Evan Stone Appeals Judicial Slapdown And Sanctions For Ethics Violations
from the this-won't-end-well dept
Last month, a court smacked down copyright troll lawyer Evan Stone, who had been caught sending out subpoenas to identify those he was suing, even after the judge had ordered him to wait until he could rule on the matter. This was a big, big deal, because it was a clear abuse of Stone’s subpoena power as a lawyer — especially since the judge recognized that the entire purpose of the lawsuit was to identify individuals in order to send “pay up” threat letters. The judge ordered Stone to pay a $10,000 sanction, alert other courts where he had cases pending, and to pay the legal fees of Public Citizen and the EFF, who represented the defendants in the case.
You might think that Stone would learn when it’s appropriate to stop digging. But he hasn’t. Instead, as That Anonymous Coward alerts us, Stone has appealed the ruling (pdf, and embedded below).

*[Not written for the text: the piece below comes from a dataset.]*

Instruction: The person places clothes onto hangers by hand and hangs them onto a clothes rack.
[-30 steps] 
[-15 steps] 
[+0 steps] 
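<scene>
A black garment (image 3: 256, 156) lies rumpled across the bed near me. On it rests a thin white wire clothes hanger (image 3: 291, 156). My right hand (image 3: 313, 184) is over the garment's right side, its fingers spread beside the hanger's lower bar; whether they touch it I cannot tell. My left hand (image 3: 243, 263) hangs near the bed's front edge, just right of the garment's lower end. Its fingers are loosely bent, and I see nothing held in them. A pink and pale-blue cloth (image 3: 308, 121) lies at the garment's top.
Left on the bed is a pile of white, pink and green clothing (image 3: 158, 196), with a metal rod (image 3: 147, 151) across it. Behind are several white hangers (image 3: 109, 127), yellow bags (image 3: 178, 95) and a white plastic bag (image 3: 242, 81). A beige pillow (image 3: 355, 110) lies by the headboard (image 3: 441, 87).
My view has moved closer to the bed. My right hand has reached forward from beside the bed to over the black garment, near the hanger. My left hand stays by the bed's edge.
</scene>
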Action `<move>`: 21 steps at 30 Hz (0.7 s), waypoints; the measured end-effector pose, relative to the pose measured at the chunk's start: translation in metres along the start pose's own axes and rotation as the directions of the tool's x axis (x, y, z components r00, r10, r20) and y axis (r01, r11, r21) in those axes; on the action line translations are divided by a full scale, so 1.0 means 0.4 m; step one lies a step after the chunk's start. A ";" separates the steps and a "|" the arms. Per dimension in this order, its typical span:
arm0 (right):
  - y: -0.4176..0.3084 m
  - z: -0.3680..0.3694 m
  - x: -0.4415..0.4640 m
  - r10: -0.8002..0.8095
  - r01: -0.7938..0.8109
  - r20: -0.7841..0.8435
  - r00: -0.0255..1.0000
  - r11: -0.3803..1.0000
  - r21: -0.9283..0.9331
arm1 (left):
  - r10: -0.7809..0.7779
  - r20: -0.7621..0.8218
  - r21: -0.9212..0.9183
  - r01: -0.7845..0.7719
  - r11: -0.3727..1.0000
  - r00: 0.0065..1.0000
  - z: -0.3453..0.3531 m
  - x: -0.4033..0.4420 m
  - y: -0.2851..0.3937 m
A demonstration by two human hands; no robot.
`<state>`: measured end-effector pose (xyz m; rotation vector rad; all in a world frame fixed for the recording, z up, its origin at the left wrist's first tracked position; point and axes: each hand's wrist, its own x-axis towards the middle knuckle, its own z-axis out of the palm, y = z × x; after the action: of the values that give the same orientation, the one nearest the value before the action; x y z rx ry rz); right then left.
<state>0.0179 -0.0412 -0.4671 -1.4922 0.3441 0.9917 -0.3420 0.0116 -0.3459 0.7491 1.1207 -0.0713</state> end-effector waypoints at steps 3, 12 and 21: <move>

There aren’t many details, just notice of the appeal:
Notice is hereby given that Evan Stone, a subject of a sanctions motion filed by attorneys ad litem after termination of their ad litem appointment, appeals now to the United States Court of Appeals for the Fifth Circuit from the sanctions order entered September 9, 2011 (Dkt. 17), which finally disposes of the only remaining issue in this case.
While brief, it suggests he’s arguing that because the motion for sanctions was filed after he tried to weasel his way out of the case, they were improper. Remember, Stone filed (petulantly) to drop the case just days after he was alerted by Public Citizen lawyers that they’d discovered he was sending out subpoenas despite the judge’s order. Pretending that dismissing the case lets him off the hook isn’t likely to play well in court.